■ ABOUT THIS TASK ■
In the material below, transcribe every line from the first through the line holding "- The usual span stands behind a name", exactly, and stop after that line.

[GIVEN RECORDS]

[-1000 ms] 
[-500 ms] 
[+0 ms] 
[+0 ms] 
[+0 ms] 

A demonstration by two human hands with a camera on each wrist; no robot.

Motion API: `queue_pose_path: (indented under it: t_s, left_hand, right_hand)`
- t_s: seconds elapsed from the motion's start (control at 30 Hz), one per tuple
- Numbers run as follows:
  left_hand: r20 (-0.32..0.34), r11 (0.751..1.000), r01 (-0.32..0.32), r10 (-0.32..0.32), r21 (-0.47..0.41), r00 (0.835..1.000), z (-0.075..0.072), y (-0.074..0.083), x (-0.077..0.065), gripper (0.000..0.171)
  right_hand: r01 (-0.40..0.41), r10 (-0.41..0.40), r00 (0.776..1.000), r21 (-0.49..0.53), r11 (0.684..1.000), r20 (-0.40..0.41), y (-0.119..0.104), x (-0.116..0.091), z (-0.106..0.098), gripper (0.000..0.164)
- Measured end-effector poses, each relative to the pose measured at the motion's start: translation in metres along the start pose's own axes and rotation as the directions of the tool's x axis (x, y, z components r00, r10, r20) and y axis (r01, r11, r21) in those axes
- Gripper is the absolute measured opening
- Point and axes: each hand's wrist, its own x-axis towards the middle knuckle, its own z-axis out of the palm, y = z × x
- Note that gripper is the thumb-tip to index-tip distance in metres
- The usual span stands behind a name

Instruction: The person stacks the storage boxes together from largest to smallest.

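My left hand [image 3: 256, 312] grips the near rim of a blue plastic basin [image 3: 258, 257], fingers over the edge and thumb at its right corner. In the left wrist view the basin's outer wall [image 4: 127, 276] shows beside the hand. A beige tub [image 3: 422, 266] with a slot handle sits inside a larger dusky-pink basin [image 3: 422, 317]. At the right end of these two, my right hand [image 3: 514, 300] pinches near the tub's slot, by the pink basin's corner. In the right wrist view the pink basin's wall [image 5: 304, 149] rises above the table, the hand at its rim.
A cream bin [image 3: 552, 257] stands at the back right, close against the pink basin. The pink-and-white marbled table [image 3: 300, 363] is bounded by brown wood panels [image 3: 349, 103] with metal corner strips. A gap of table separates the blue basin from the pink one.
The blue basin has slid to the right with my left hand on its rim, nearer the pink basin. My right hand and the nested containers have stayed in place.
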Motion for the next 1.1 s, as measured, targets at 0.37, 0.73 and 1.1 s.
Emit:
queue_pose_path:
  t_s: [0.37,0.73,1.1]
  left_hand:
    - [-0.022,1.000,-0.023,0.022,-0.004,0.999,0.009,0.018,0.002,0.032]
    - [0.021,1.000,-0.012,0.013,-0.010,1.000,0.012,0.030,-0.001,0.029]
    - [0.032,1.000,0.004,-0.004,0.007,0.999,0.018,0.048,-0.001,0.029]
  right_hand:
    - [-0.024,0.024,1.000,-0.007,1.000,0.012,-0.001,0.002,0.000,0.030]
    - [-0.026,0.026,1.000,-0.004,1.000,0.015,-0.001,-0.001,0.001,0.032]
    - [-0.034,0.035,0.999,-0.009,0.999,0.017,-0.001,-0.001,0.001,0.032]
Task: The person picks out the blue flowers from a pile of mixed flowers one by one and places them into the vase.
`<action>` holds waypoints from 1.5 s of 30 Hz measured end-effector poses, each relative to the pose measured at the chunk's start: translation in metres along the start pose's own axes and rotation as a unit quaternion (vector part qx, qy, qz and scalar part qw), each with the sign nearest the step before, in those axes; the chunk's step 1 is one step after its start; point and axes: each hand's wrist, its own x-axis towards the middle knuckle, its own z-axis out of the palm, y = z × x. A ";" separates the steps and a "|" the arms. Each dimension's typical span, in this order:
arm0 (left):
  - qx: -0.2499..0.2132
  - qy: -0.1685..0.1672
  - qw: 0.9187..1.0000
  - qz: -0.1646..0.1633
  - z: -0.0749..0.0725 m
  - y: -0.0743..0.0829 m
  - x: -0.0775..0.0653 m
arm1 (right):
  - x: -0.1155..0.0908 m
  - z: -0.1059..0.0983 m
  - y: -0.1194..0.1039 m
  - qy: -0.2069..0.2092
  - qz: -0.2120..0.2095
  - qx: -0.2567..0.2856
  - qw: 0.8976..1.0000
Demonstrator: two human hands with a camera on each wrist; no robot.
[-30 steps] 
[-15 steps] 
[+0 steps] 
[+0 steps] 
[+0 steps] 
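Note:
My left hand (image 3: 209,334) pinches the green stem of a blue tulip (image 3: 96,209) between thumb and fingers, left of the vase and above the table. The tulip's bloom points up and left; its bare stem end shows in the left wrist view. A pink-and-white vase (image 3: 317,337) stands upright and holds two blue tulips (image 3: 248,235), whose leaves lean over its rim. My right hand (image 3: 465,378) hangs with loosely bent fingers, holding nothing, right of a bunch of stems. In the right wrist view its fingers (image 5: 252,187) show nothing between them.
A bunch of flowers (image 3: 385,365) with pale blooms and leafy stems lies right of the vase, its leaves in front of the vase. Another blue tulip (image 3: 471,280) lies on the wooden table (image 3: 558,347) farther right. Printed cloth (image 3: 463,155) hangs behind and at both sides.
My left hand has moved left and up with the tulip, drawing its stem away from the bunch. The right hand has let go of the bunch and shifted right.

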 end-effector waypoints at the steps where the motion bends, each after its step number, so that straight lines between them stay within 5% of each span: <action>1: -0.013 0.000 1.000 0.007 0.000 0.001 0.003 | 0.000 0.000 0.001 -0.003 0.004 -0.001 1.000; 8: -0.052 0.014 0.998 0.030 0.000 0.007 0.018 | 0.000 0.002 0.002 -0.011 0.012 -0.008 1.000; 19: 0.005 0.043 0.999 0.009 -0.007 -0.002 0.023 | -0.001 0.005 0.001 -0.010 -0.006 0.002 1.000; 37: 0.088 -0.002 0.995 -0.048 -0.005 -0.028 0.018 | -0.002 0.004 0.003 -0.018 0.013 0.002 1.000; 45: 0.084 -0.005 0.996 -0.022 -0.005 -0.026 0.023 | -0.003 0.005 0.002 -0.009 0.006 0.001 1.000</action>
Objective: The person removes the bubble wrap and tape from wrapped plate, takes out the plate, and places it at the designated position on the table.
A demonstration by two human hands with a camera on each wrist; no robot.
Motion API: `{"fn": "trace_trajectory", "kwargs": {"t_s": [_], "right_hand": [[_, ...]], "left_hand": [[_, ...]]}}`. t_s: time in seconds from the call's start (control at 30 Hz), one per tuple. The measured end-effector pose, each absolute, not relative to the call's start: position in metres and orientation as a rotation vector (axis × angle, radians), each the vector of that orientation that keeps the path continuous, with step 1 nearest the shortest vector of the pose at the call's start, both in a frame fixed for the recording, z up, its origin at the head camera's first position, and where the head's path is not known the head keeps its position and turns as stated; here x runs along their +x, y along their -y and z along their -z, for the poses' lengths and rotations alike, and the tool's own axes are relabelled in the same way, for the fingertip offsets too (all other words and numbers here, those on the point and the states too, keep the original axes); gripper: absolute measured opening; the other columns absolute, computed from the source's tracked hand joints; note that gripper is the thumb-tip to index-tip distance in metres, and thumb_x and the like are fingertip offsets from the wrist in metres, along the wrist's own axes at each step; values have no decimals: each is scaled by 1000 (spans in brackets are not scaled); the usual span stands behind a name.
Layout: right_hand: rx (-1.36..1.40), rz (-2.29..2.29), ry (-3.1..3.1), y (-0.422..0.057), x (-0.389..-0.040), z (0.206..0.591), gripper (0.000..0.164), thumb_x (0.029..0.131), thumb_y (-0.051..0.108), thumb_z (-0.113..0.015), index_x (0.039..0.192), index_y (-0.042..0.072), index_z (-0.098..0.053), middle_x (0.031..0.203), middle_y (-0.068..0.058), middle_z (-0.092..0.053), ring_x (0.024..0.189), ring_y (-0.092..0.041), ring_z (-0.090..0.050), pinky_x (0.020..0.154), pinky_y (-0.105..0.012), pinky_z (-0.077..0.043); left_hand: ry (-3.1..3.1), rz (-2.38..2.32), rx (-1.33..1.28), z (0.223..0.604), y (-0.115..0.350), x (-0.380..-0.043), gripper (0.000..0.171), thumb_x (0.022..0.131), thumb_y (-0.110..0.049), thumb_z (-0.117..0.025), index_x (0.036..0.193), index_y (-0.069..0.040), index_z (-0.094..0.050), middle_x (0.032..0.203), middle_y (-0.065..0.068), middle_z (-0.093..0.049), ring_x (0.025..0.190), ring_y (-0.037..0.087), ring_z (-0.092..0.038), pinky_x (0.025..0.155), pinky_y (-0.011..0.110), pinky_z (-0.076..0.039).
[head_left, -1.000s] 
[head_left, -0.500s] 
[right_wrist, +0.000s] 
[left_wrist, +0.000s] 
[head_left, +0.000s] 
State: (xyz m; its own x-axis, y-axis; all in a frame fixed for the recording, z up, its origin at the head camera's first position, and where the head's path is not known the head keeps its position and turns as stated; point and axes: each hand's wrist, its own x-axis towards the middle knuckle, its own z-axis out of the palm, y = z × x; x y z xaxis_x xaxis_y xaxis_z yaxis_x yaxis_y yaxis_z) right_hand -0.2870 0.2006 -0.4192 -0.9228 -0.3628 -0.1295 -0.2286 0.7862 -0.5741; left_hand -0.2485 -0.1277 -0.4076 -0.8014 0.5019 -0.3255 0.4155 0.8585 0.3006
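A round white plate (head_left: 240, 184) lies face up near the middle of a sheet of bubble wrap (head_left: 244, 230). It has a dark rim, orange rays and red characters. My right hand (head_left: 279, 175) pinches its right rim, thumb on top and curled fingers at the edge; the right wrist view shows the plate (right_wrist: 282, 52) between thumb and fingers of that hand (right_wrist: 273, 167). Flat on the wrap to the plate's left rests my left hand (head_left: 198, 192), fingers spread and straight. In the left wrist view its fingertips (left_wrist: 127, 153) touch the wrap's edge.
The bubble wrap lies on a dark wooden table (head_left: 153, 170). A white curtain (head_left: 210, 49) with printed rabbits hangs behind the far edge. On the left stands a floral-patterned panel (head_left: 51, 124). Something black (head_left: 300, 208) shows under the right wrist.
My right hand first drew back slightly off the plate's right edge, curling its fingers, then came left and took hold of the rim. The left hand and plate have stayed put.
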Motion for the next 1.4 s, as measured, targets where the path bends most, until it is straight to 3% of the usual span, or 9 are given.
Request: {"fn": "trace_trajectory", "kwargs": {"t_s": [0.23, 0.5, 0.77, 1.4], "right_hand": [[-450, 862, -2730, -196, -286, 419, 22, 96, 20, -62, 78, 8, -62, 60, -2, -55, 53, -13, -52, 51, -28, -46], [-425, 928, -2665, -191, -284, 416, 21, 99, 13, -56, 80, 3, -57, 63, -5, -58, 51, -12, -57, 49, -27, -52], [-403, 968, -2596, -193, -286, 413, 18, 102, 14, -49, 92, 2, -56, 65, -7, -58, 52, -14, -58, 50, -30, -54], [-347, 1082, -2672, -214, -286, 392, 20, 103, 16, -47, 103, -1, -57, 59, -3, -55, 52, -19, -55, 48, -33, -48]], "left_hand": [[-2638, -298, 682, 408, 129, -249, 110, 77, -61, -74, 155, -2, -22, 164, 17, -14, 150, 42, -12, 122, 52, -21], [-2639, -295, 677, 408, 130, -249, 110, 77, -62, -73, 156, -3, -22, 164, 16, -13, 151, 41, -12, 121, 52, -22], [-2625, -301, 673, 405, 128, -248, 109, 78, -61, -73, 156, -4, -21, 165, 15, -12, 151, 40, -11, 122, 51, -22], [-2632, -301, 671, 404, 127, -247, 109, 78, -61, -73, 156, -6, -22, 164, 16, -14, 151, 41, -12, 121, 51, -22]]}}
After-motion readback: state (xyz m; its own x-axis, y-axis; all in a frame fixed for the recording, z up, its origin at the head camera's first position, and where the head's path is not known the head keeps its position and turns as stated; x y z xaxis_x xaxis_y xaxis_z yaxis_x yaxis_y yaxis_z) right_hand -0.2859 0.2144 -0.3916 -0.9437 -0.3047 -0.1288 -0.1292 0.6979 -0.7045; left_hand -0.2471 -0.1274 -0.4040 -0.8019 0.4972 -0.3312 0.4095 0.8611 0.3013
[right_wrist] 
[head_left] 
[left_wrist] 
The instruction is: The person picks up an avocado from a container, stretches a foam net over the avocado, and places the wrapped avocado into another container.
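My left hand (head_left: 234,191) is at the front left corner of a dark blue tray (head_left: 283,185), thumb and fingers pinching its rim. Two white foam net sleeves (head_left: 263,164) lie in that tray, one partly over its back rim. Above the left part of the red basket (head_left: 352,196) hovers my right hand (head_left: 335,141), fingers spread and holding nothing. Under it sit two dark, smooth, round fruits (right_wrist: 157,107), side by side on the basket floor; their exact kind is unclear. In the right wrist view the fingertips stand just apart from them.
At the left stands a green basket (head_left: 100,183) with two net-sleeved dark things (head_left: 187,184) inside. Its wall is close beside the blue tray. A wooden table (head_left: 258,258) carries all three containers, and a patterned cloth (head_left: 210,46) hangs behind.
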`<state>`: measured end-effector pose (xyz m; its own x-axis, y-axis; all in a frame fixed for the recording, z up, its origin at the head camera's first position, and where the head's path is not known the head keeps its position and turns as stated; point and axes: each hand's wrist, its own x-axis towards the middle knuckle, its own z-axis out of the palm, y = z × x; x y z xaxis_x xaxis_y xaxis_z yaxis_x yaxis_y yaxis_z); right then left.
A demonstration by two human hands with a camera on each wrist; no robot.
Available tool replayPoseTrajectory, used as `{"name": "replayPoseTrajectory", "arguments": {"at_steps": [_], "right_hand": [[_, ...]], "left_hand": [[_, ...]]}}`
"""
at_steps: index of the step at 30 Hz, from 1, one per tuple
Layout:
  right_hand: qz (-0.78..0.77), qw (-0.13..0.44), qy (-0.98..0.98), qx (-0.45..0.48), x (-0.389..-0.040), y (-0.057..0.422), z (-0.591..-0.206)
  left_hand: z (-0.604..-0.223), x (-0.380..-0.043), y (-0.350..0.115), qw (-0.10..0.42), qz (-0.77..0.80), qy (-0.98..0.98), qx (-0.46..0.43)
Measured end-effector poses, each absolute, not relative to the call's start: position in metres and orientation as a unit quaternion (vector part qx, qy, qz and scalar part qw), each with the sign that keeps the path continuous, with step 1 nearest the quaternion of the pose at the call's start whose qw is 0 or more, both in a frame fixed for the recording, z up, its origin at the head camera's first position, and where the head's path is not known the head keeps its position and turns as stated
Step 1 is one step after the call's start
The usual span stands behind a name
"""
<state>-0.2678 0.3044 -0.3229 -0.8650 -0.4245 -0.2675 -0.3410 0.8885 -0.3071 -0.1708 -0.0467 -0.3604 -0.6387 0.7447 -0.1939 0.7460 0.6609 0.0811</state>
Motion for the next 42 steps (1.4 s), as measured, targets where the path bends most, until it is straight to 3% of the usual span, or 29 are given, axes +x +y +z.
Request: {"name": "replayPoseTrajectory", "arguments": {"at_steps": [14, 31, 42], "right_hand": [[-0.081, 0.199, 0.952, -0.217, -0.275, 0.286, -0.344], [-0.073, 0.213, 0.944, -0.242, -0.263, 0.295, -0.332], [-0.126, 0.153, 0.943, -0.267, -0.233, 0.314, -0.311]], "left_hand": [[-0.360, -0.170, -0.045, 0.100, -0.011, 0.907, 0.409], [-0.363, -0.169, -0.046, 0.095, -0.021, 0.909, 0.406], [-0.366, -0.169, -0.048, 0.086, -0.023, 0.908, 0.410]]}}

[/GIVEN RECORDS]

■ TASK OUTPUT ■
[-1000 ms] 
[-500 ms] 
[+0 ms] 
[+0 ms] 
[+0 ms] 

A demonstration by two human hands with a camera on each wrist; no robot.

Motion API: `queue_pose_path: (indented under it: t_s, left_hand, right_hand)`
- t_s: seconds elapsed from the motion's start (control at 30 Hz), one per tuple
- Numbers run as follows:
  left_hand: r20 (-0.32..0.34), r11 (0.751..1.000), r01 (-0.32..0.32), r10 (-0.32..0.32), r21 (-0.47..0.41), r00 (0.835..1.000), z (-0.075..0.072), y (-0.074..0.083), x (-0.077..0.065), gripper (0.000..0.171)
  right_hand: r01 (-0.40..0.41), r10 (-0.41..0.40), r00 (0.776..1.000), r21 (-0.49..0.53), r11 (0.684..1.000), r20 (-0.40..0.41), y (-0.119..0.104), x (-0.116..0.091), z (-0.106..0.098), gripper (0.000..0.164)
- Measured end-effector poses, each relative to the pose measured at the motion's start: translation in metres along the start pose's own axes and rotation as the directions of the tool's x axis (x, y, z components r00, r10, r20) and y axis (r01, r11, r21) in those axes
- Gripper is the absolute measured opening
- Point and axes: each hand's wrist, its own x-axis towards the middle knuckle, its own z-axis out of the palm, y = z × x
- Note that gripper is the thumb-tip to index-tip distance in metres
- The usual span stands behind a name

The required response has been given in full.